> **COLLECTED DATA**:
☆ ☆ ☆ ☆ ☆
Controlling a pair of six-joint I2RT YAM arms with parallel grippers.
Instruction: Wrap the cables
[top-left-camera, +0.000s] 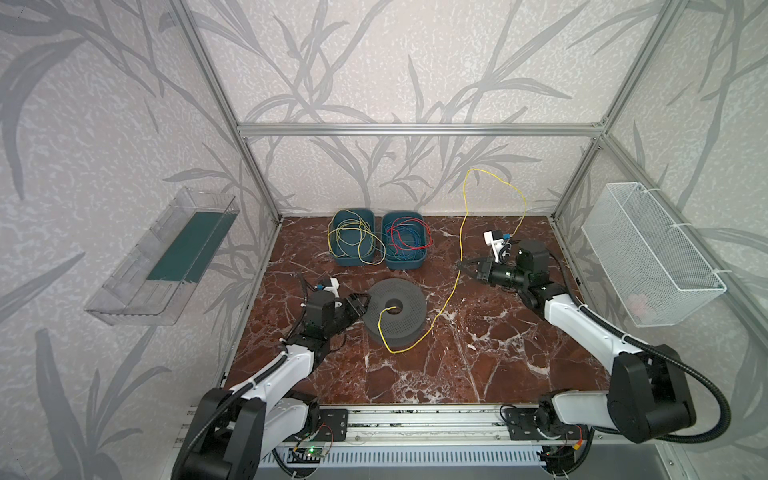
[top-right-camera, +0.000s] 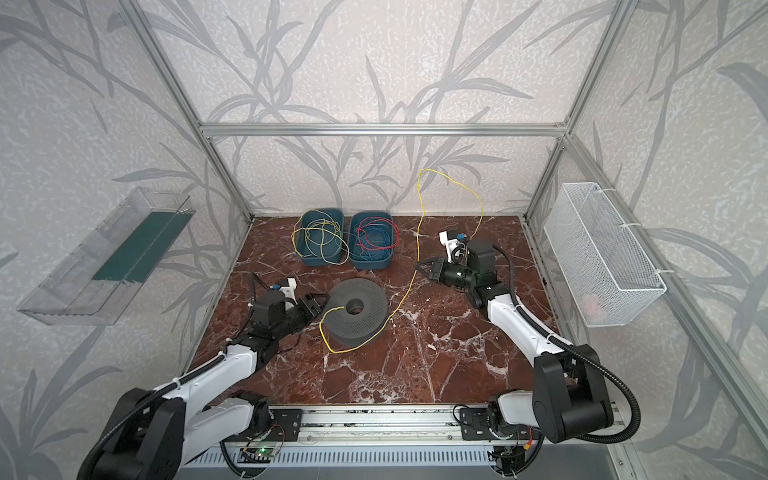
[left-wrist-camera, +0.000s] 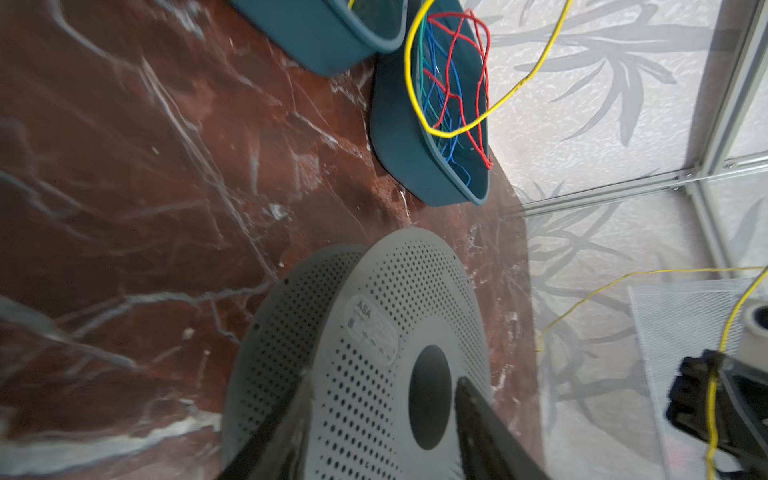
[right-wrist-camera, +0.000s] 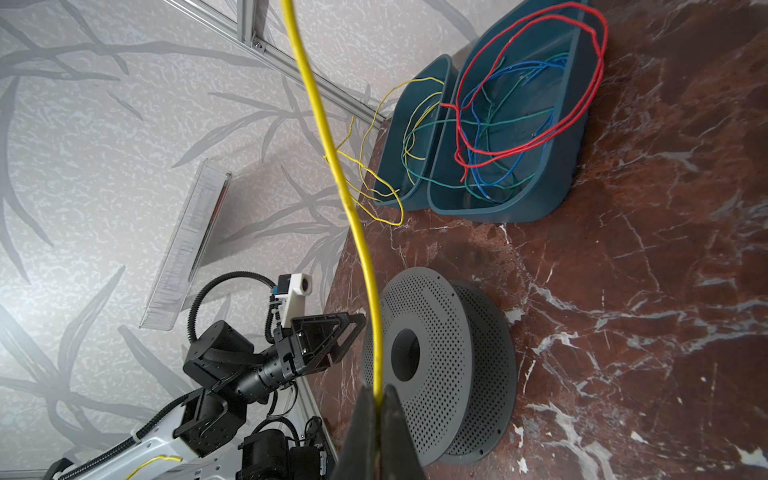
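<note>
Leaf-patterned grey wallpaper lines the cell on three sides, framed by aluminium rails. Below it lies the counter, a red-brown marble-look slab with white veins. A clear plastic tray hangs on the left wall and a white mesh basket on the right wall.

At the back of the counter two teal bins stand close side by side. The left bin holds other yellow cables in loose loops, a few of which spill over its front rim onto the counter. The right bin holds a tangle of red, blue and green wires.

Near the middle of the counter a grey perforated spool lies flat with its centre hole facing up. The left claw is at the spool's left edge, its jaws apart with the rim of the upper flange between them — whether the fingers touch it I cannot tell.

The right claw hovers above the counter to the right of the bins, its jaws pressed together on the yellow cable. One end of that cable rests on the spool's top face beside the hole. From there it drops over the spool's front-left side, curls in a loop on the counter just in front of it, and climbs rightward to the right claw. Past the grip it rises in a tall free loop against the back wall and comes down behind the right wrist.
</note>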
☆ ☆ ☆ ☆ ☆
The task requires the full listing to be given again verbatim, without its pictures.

Controlling a pair of six-joint I2RT YAM arms with parallel grippers.
Instruction: Wrap the cables
[top-left-camera, +0.000s] 
[top-right-camera, +0.000s] 
[left-wrist-camera, +0.000s] 
[right-wrist-camera, +0.000s] 
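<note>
Leaf-patterned grey wallpaper lines the cell on three sides, framed by aluminium rails. Below it lies the counter, a red-brown marble-look slab with white veins. A clear plastic tray hangs on the left wall and a white mesh basket on the right wall.

At the back of the counter two teal bins stand close side by side. The left bin holds other yellow cables in loose loops, a few of which spill over its front rim onto the counter. The right bin holds a tangle of red, blue and green wires.

Near the middle of the counter a grey perforated spool lies flat with its centre hole facing up. The left claw is at the spool's left edge, its jaws apart with the rim of the upper flange between them — whether the fingers touch it I cannot tell.

The right claw hovers above the counter to the right of the bins, its jaws pressed together on the yellow cable. One end of that cable rests on the spool's top face beside the hole. From there it drops over the spool's front-left side, curls in a loop on the counter just in front of it, and climbs rightward to the right claw. Past the grip it rises in a tall free loop against the back wall and comes down behind the right wrist.
</note>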

There is no more to the answer.